What are the red flags for low back pain?

Suspect the presence of an infection or malignancy in patients with low back pain who experience unexplained weight loss, nighttime pain, or pain at rest. Matthew Sikina, MD, PGY3, emergency medicine resident, Rowan University Cooper School of Medicine The patient is a 57-year-old woman with a history of long-term tobacco use, hypothyroidism, osteopenia, and a remote history of intravenous drug use (IVDU) who presents with worsening low back pain for three days. He states that the back pain started after tripping and falling at work. Pain worsens with movement and doesn't radiate.

You have been taking over-the-counter (OTC) nonsteroidal anti-inflammatory drugs (NSAIDs) without significant relief. Denies bowel or bladder dysfunction or anesthesia with a saddle. He said the pain has made it increasingly difficult for him to walk, but he denies bilateral weakness or numbness in his lower extremities. It also denies any infectious symptom.

She notes that she has a remote history of IVDU, but that she has been sober for 20 years. He works as a restaurant manager. She denies any significant surgical or family history. On examination, spinal tenderness is observed in the T12 region without obvious bone defects or bone distensions. The motor and sensory exam is five out of five in your bilateral lower extremities, but the pain worsens with movement.

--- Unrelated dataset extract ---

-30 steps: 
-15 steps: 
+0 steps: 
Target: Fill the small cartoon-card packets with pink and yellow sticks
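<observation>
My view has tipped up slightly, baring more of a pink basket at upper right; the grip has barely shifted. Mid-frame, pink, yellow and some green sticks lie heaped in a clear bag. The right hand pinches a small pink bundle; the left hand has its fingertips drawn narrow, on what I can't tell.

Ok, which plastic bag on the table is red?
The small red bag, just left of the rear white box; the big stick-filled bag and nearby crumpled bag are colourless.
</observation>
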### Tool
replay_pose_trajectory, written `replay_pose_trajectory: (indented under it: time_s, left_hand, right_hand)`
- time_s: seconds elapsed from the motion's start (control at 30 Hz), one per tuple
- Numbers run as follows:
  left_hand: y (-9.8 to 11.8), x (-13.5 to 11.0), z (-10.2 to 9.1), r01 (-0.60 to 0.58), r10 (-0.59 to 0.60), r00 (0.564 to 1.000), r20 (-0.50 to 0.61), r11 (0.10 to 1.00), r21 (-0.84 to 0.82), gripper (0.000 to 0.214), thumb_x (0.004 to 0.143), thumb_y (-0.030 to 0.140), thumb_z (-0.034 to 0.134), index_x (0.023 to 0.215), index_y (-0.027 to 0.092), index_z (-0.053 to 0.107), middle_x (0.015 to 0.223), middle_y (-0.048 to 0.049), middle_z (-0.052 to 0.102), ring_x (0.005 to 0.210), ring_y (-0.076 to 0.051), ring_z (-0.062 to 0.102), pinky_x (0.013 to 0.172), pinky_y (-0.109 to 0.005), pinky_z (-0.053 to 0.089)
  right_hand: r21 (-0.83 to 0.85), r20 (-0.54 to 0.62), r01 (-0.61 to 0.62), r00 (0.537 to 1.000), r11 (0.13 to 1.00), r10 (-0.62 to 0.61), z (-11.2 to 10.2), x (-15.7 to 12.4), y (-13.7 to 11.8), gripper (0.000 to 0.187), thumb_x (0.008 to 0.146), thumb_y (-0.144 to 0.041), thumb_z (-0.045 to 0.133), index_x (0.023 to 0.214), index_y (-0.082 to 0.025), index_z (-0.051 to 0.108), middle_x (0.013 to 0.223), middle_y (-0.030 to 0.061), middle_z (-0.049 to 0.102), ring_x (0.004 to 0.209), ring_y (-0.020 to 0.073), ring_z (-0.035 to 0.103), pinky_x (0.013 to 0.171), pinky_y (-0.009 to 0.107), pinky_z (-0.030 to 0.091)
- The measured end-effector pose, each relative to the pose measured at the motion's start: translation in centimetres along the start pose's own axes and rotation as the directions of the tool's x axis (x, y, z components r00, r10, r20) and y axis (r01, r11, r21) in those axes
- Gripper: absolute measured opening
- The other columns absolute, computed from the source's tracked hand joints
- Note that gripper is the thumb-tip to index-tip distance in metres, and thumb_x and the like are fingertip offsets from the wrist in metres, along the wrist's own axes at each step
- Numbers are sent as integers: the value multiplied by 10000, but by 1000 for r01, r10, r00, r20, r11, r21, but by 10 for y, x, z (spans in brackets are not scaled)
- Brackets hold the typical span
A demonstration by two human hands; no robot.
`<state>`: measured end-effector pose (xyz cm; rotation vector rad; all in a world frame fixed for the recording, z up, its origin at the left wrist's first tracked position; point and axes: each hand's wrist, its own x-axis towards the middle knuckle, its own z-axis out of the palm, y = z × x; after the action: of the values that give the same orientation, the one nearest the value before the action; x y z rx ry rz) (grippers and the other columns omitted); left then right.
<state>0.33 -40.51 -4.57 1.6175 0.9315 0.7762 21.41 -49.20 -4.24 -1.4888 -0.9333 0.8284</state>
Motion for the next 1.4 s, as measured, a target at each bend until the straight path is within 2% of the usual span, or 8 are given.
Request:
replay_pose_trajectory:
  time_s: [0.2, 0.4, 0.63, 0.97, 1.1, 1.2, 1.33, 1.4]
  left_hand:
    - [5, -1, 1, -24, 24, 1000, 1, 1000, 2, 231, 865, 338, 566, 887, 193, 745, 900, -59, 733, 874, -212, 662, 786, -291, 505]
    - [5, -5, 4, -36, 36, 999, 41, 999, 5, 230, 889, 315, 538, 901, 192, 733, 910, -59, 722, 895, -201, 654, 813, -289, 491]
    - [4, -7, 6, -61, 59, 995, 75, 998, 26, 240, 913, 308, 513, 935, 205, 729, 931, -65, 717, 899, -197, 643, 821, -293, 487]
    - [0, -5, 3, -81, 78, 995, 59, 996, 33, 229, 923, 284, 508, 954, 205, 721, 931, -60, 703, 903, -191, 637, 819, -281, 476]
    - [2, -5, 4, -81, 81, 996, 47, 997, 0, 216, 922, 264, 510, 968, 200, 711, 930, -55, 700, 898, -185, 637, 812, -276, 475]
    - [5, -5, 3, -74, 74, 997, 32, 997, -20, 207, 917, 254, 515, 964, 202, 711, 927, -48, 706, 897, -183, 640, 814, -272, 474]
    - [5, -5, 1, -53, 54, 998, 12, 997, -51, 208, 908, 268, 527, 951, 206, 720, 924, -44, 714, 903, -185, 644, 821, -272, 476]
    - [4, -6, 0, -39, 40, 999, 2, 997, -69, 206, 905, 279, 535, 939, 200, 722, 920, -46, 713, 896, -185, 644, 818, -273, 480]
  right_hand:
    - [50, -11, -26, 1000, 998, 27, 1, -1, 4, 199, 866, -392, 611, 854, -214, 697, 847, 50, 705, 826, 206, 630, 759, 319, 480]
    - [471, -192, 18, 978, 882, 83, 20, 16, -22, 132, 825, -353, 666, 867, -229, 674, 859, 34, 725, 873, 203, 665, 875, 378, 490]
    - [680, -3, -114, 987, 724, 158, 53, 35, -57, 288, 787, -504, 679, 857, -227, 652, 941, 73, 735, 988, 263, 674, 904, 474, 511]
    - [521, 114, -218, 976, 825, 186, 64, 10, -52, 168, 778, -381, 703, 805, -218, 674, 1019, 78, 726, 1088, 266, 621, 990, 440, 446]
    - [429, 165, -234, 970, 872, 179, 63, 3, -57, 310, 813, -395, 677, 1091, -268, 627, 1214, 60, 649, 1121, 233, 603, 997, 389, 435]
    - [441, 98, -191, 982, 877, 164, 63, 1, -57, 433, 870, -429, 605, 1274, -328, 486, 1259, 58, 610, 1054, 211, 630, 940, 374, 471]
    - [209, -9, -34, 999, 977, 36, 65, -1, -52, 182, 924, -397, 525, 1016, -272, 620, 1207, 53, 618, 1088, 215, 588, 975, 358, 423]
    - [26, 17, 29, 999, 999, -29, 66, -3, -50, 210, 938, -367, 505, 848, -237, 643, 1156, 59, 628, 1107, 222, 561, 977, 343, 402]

He limps when he walks, but otherwise his gait seems inconspicuous. Lifting your straight leg is normal and you have no abdominal tenderness. The rest of your exam has nothing of special. Low back pain is one of the main common complaints of patients who go to the emergency department.

1 While more than 90% of the non-specific causes of low back pain resolve automatically within four to six weeks, there are serious conditions that can often be overlooked at the initial presentation. 2 Therefore, it is vital that doctors identify risk factors (warning signs) based on a detailed review of the systems and a thorough physical examination. Based on the patient's history of falls and spinal tenderness, you request an X-ray showing an acute T12 compression fracture. A subsequent CT scan shows the absence of ligament injury or spinal cord involvement.

Pain control is achieved with intramuscular ketorolac, a lidocaine patch and a nasal spray of calcitonin. Spinal surgery is consulted and non-surgical management is recommended. The patient is instructed to follow up with her primary care physician and spine surgeon, and their understanding is approved. False clues for treating serious spinal pathology may include spinal stenosis, lower limb edema, nerve root compression, peripheral neuropathy, cervical myelopathy, alcoholism, diabetes, multiple sclerosis, and UMND.

Because of the abundance of false clues that can be presented, it is important for the therapist to interpret the warning signs in the context of the patient's current condition and not in isolation. Back pain is incredibly common and, in many cases, doesn't indicate a worrisome medical problem, but there are some signs that indicate that it may be due to something serious. Back pain that worsens at night, for example, may be a sign of cancer. A fever that accompanies new back pain may be a sign of an infection.

Age, numbness and incontinence are also warning signs to consider when evaluating the cause of back pain. The role of physical therapists in identifying warning signs has changed as physical therapists increasingly become a patient's first point of contact with a healthcare professional. It is difficult to get an exact idea of the epidemiology of warning signs, since it depends to a large extent on the level of documentation of doctors.